The results suggest that measures of asymmetry obtained from the image registration show a close relationship with chronic pain development in patients with OA. Also, they suggest that the use of measures obtained automatically, can lead to the development of a tool to set the stage of the disease in which there is no human intervention. Also, suggest that the mutual information can be used individually as a risk factor for the future development of chronic pain as a symptom of OA.
CONCLUSIONS
Of research results we can conclude that the use of image registration in x-ray images has potential for the development of automated setting step in which a patient is OA tools.

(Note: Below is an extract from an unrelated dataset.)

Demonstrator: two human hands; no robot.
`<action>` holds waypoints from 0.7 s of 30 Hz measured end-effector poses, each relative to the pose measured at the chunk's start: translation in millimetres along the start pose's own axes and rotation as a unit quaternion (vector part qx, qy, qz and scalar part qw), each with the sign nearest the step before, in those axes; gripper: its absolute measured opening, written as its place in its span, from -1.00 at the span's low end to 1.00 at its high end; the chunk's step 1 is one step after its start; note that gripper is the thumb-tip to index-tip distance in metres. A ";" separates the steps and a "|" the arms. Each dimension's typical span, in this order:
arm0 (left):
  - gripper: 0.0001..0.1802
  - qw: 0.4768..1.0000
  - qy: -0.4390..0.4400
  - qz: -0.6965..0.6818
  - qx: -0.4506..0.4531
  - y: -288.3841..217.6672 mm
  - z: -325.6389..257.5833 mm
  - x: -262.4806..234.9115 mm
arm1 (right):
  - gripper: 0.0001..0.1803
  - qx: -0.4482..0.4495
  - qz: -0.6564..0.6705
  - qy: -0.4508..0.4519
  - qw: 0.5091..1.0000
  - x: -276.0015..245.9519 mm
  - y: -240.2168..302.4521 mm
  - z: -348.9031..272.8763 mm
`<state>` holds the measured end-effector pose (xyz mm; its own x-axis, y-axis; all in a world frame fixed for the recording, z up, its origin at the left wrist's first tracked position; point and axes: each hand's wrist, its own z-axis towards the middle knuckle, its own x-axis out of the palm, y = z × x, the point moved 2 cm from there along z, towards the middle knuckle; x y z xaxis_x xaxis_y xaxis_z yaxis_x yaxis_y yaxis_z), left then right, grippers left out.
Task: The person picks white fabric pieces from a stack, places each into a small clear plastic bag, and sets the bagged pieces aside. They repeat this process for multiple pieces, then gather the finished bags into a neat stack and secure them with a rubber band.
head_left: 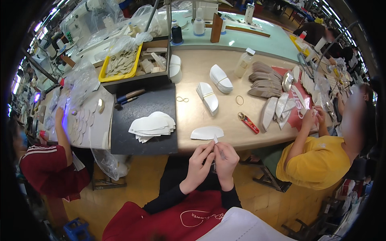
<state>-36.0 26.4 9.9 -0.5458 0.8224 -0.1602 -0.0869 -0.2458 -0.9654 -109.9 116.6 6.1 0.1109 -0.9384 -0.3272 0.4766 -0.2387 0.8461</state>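
My sleeves [169,199] were black, my apron [177,221] red with a white outline drawing. The cut pieces [152,126] stacked on the black mat [132,142] were white, like the single piece [207,133] on the tan tabletop [225,72]. A red cutter [248,123] lay nearby, and a yellow tray [120,64] held beige pieces.

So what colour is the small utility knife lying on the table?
Red utility knife, clearest in the head view.
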 end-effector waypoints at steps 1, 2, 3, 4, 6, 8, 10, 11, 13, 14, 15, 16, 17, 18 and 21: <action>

Also, the degree of asymmetry between the knees, can lead to early diagnosis and thus obtain a better prognosis for the patient on the progression of the disease and its symptoms.
Due to the widespread use of x-rays, it opens a great opportunity to get a support system for decision making for the radiologist, even in places where there is no access to advanced medical services.
The public health systems would benefit of an automated system, as in developing countries, where the number of trained radiologists is limited, and the workload to which they are exposed is too much.
A system that allows the radiologist to decrease the workload can lead to better diagnosis of patients and thus controlling disease progression in patients with signs of OA. The use of computational tools in medical science has a big impact, since these tools allow us to handle a large amount of information accurately and get results that are not possible with traditional methods.
As future work is to expand the number of subjects, and if possible, get data immunological bases from other studies to corroborate the results obtained in this work.